Monday, November 05, 2007

The Legacy Code Triple Threat

Over the past 3 weeks I have had several conversations with CTOs and CEOs of software application companies where the support of legacy systems at their customer base has occupied the top spot among the multitude of their competitive concerns. Specifically, these executives are worried about what I now describe as the legacy code triple threat:

Higher Support Costs – customers that will not migrate to new versions of an application are more expensive to support because they expect their basic maintenance contract to provide bug fixes and incremental features that do not rise to the level of new release functionality. Updating a legacy code base is much more expensive than maintaining the newer releases because the “minor updates” inevitably create regressions in areas of the code that were never intended to be maintained or updated but which now must be attended to in order to provide even the most basic of services to the customer. Providing these updates to a legacy code base also siphons off scarce engineering resources that could better serve the company by providing features in the new release that drive new license sales, which is the metric that most interests investors and provides the fuel for the business.

Lower Revenue – customers running legacy code are often unable to implement add-on modules that would provide the application vendor with new license revenue. When the IT “switching costs” of implementing a new module include development and testing costs for existing application functions to be migrated to a new code base, the customer will often say “no” to the new functionality. The possibility of “breaking” something that is “working” in order to get something “new” can be a bitter pill for many customers to swallow.

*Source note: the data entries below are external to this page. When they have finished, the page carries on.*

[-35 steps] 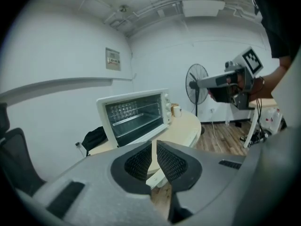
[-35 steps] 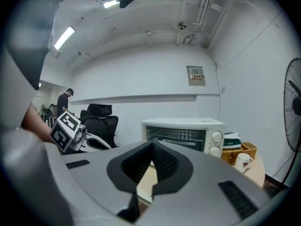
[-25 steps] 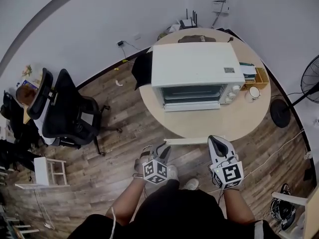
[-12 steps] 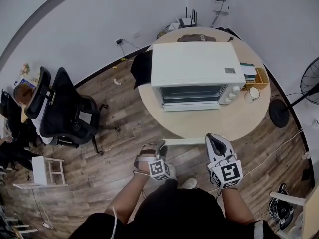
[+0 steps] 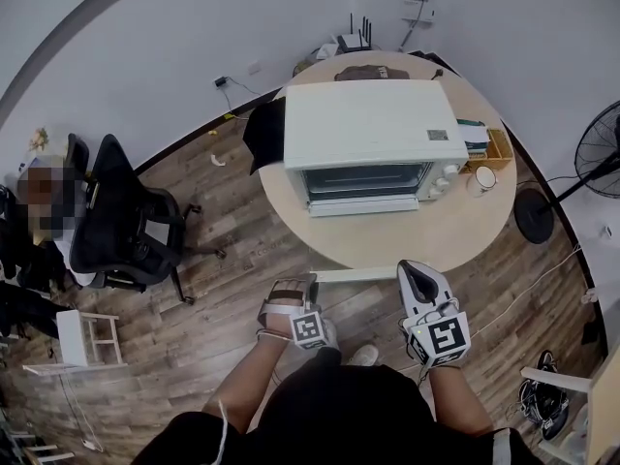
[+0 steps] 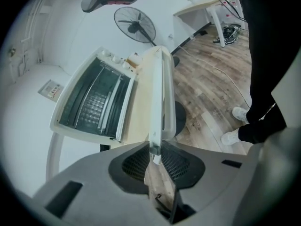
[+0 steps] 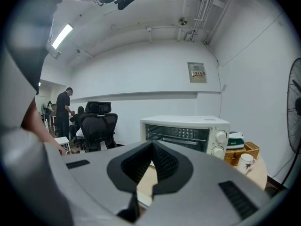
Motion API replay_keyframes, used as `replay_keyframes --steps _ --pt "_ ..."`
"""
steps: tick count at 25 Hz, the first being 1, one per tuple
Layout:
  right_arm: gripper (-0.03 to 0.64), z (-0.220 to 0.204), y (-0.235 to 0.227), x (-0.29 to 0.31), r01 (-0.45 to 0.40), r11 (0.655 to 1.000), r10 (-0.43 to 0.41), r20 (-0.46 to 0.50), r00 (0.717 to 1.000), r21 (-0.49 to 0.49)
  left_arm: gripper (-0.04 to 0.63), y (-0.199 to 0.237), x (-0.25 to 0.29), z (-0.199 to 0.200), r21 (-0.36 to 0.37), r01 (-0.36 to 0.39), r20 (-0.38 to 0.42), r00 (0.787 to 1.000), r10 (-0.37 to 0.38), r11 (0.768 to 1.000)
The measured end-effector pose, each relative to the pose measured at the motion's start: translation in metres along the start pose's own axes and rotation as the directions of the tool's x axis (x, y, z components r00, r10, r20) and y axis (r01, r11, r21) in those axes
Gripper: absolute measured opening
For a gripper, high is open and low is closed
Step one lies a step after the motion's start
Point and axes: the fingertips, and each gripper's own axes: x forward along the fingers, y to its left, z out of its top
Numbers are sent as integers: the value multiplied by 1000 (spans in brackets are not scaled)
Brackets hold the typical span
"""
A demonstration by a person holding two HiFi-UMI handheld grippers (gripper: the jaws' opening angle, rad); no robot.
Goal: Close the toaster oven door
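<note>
A white toaster oven [image 5: 368, 124] stands on the round cream table [image 5: 446, 231], its front open with the racks showing [image 7: 183, 131]. The door's white handle bar [image 5: 358, 275] lies level at the table's near edge. In the left gripper view the oven [image 6: 94, 98] is at the left and the bar [image 6: 158, 102] runs edge-on into the jaws. My left gripper [image 5: 310, 284] [image 6: 154, 157] is closing, its pads against both sides of the bar's left end. My right gripper [image 5: 414, 271] [image 7: 153, 145] is shut on nothing, by the bar's right end.
A mug [image 5: 481, 179] and a wooden box [image 5: 494, 148] sit on the table right of the oven. A standing fan [image 5: 596, 153] is at the far right. A black office chair [image 5: 116, 211] and a white stool [image 5: 82, 337] stand at the left on the wood floor.
My left gripper has turned and edged onto the left end of the handle bar. The right gripper has hardly moved. The head view has shifted slightly.
</note>
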Motion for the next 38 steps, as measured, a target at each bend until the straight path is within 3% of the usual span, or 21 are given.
replay_keyframes --steps 8,16,27,38 --pt "-3 2 6 3 -9 1000 9 5 1000 1 58 11 -10 2 22 -26 -6 1000 26 999" --pt "-3 5 12 8 -13 1000 13 8 1000 -25 37 55 -34 8 1 -135 9 991 135 991" --pt "-3 18 14 16 0 999 2 42 999 -39 31 137 -50 16 8 -313 43 949 313 950" --pt "-3 27 9 23 72 997 -70 61 996 -35 32 184 -44 14 -16 -345 70 936 345 939"
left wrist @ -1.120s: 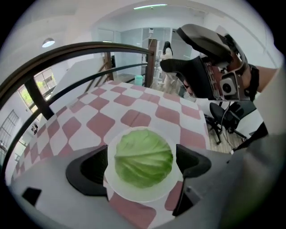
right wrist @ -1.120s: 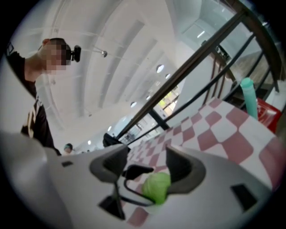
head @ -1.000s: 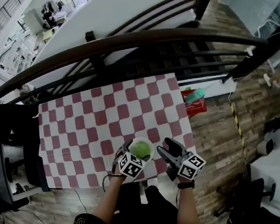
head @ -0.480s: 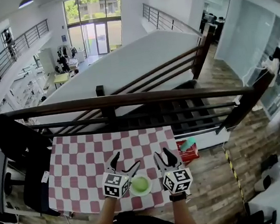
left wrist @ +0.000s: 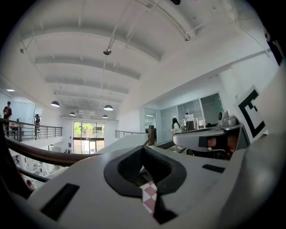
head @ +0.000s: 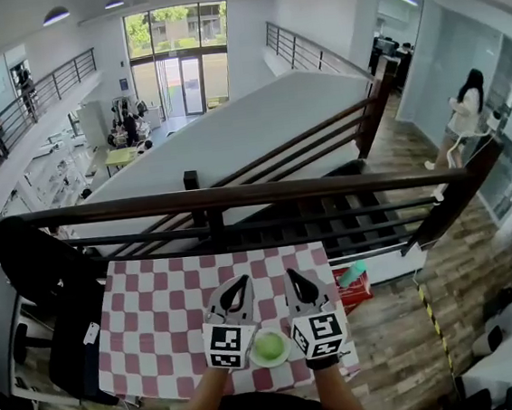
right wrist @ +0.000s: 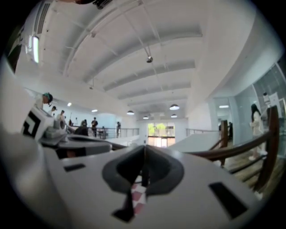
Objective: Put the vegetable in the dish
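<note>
The green vegetable (head: 270,344) lies in the white dish (head: 271,364), near the front edge of the bench (head: 159,319). The left gripper (head: 239,283) and right gripper (head: 293,277) hang above it, one at each side. Their fingers have just been closing and are together, with nothing between them. The task looks done. A careless lowering of a hand could push the dish off the edge.

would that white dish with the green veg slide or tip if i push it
The dish looks low and wide, so it would probably slide rather than tip. The checked cloth under it may bunch and drag. The round vegetable nearly fills it and could roll out if jolted.
</note>
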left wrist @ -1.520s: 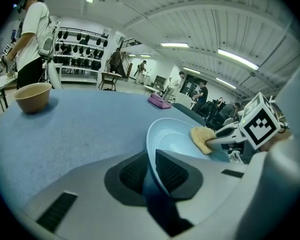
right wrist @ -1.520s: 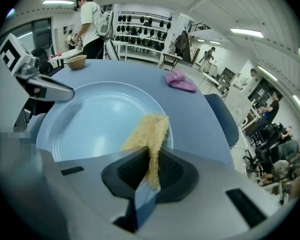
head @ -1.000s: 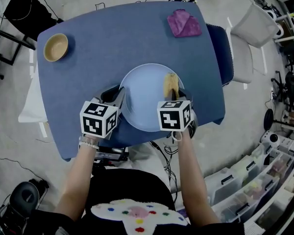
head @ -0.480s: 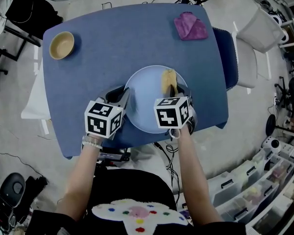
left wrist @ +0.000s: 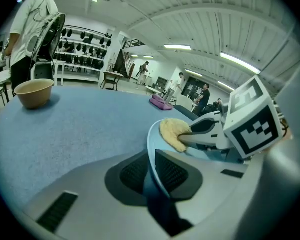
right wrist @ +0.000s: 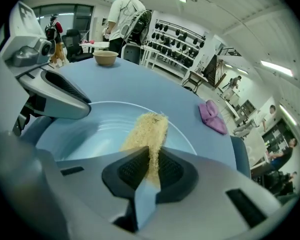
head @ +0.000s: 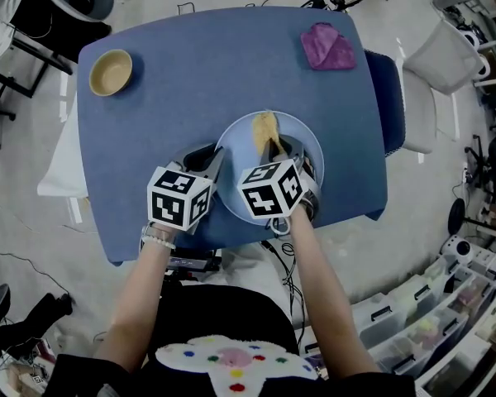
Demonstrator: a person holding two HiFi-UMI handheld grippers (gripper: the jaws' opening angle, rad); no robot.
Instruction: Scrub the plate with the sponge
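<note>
A light blue plate (head: 241, 154) lies on the blue table near its front edge. My left gripper (head: 212, 162) is shut on the plate's left rim; in the left gripper view the rim (left wrist: 152, 139) runs between the pads. My right gripper (head: 276, 149) is shut on a yellow sponge (head: 266, 129), which rests on the plate's far half. In the right gripper view the sponge (right wrist: 147, 131) sticks out from the jaws (right wrist: 151, 171) onto the plate (right wrist: 90, 129). The left gripper view shows the sponge (left wrist: 172, 131) and the right gripper's fingers (left wrist: 205, 129) over the plate.
A wooden bowl (head: 112, 71) stands at the table's far left corner. A purple cloth (head: 328, 45) lies at the far right corner. A dark chair (head: 390, 98) stands by the right edge. Storage bins (head: 430, 304) line the floor at lower right.
My right gripper has slid the sponge leftward across the plate, from its right side to its far middle, and has rolled a little. The left gripper has kept its hold on the rim.
</note>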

Competitive Risk – customers that face a significant cost to receive the latest and best code of their existing vendor are prime candidates for the competition to lure away to an entirely new solution. “If you are going to spend a ton of money to upgrade, you might as well consider our competing technology as part of your evaluation” is a classic pitch that works well against any vendor that lacks an elegant approach for delivering updates to their customers. SAP used this to terrific advantage against Baan in the late '90s. Customers that are a “flight” risk lead to very expensive sales and service retention costs.

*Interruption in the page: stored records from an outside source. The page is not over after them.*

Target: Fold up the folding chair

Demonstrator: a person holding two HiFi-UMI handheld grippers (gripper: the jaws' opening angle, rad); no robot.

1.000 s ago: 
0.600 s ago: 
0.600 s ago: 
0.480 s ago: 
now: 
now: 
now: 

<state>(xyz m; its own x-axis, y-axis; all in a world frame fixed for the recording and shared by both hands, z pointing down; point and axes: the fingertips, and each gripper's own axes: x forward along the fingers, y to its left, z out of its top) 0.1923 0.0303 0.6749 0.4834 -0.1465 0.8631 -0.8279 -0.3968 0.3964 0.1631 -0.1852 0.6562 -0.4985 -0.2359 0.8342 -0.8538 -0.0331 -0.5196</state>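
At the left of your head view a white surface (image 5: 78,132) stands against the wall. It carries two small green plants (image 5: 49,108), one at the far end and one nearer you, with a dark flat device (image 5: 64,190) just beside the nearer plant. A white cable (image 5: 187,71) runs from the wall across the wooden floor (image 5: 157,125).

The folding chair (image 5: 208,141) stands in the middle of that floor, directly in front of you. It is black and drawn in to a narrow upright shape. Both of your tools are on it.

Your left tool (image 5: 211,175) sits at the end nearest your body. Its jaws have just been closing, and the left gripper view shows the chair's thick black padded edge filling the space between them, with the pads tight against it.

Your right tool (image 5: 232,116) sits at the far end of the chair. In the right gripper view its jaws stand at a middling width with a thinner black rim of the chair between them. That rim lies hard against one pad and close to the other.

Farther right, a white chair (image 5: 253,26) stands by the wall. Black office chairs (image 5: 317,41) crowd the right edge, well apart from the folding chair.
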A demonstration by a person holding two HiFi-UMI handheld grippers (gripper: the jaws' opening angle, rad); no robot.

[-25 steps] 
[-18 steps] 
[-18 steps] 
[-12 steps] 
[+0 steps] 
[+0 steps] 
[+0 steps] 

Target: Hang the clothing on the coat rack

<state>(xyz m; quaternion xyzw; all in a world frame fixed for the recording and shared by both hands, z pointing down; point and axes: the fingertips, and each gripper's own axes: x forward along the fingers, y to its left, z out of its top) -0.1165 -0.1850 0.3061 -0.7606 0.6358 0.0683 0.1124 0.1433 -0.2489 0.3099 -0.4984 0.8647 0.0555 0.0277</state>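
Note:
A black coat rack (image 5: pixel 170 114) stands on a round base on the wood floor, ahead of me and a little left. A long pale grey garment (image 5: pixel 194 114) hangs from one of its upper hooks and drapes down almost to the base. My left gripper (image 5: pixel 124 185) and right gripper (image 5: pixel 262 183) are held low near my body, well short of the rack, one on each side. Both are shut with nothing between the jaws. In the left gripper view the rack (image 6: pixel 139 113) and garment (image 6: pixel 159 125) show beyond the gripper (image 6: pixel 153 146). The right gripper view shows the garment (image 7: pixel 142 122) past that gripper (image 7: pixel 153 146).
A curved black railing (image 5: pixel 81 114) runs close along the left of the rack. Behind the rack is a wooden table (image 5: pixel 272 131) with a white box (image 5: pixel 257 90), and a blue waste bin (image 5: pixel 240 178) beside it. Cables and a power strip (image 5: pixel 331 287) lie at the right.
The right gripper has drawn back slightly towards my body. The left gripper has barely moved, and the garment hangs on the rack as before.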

All of these conversations with executive leaders at software application companies were prompted by their interest in virtual appliances as a way for them to resolve their legacy support issues. They were actually far more interested in this value proposition for virtual appliances than in the more obvious advantages associated with simplified distribution and installation. Of course, in order to realize this benefit of elegant and seamless upgrades, their approach to a virtual appliance architecture has to be much more than a simple snapshot of a running installation delivered as a virtual machine.

The virtual appliance objective for these executives is twofold:

1. Walk into the customer base and give them a working instance of the latest and greatest code running against the customer dataset as a replacement for their legacy instance. A virtual appliance where the application vendor assumes responsibility for the entire technology stack down to the hypervisor is a great way to accomplish this “forklift migration” objective.

2. Create a new relationship with the customer where the application vendor is able to easily deliver new functionality to the customer without ever again requiring a “forklift migration.”

If a virtual appliance architecture can accomplish both of these objectives, the legacy code triple threat can be eliminated. The vendor gets more revenue at a lower costs with a reduced threat of competitive replacement, and the customer gets the best technology the vendor has to offer. It's not often in the software industry that both the vendor and the customer get exactly what they want, but virtual appliances might be one of those rare magical opportunities.